## EXERCISE OBJECTIVE
Omit all pictures and transcribe only the lines in the entries below that run from the line with "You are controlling" through the line with "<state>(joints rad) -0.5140".

━━━━━━━━━━━━━━━━━━━━

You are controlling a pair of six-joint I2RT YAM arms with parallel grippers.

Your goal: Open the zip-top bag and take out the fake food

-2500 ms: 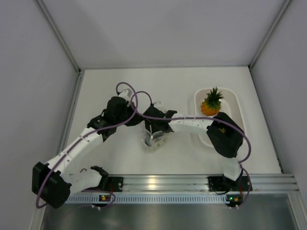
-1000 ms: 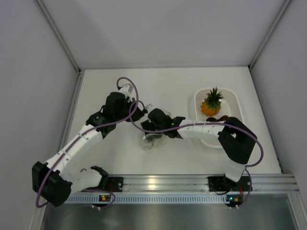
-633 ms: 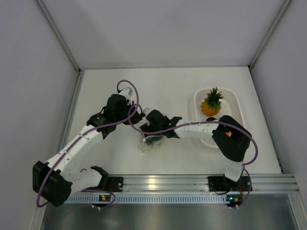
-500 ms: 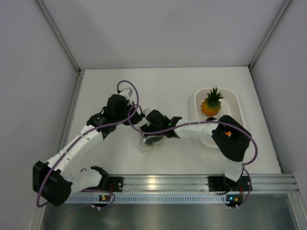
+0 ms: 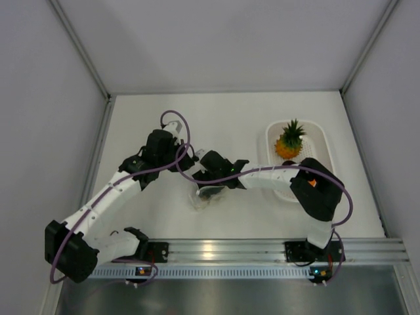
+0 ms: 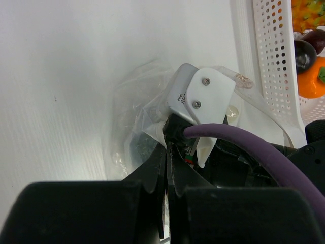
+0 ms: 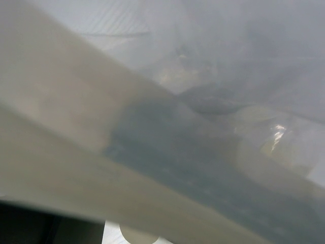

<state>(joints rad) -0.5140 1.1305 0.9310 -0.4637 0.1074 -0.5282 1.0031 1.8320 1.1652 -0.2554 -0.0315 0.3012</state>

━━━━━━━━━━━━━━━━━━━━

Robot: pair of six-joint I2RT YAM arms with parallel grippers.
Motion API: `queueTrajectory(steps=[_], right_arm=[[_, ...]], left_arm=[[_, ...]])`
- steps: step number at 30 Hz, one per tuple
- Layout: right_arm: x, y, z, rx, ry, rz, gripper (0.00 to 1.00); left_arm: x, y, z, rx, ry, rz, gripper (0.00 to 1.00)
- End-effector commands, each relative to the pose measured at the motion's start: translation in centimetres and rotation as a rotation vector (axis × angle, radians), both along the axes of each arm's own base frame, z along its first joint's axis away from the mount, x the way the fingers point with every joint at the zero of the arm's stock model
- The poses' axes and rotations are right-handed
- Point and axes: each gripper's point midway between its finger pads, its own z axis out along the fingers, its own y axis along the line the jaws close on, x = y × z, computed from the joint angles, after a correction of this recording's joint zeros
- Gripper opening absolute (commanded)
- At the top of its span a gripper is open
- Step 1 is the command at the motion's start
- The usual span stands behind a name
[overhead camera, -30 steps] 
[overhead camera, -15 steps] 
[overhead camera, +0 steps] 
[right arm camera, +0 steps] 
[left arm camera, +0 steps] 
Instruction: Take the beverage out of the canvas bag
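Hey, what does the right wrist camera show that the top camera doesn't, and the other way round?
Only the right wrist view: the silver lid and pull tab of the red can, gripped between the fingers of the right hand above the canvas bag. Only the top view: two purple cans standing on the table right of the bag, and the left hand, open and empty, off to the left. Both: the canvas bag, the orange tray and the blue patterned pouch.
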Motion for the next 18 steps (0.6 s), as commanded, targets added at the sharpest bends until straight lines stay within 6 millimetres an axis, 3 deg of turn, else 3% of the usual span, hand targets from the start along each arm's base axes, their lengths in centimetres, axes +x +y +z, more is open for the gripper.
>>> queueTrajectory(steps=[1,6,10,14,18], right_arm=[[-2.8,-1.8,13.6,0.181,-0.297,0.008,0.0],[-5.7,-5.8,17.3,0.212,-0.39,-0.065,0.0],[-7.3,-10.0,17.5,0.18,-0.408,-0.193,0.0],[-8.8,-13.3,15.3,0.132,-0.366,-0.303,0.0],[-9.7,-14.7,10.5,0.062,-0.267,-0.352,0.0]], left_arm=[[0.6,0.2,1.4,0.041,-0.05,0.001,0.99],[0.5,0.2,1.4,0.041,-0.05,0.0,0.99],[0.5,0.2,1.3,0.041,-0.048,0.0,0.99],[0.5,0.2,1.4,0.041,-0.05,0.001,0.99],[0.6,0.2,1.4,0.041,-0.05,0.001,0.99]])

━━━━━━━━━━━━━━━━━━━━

## PROBLEM SOLUTION
You are controlling a pair of six-joint I2RT YAM arms with parallel grippers.

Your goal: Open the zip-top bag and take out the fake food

-2500 ms: 
-1000 ms: 
-633 ms: 
-500 ms: 
+0 ms: 
+0 ms: 
+0 ms: 

<state>(joints rad) -0.5140 1.1305 0.9310 -0.4637 0.1074 -0.5282 1.0031 1.8320 1.1652 -0.2554 -0.0315 0.3012</state>

There is nothing else to add to the answer.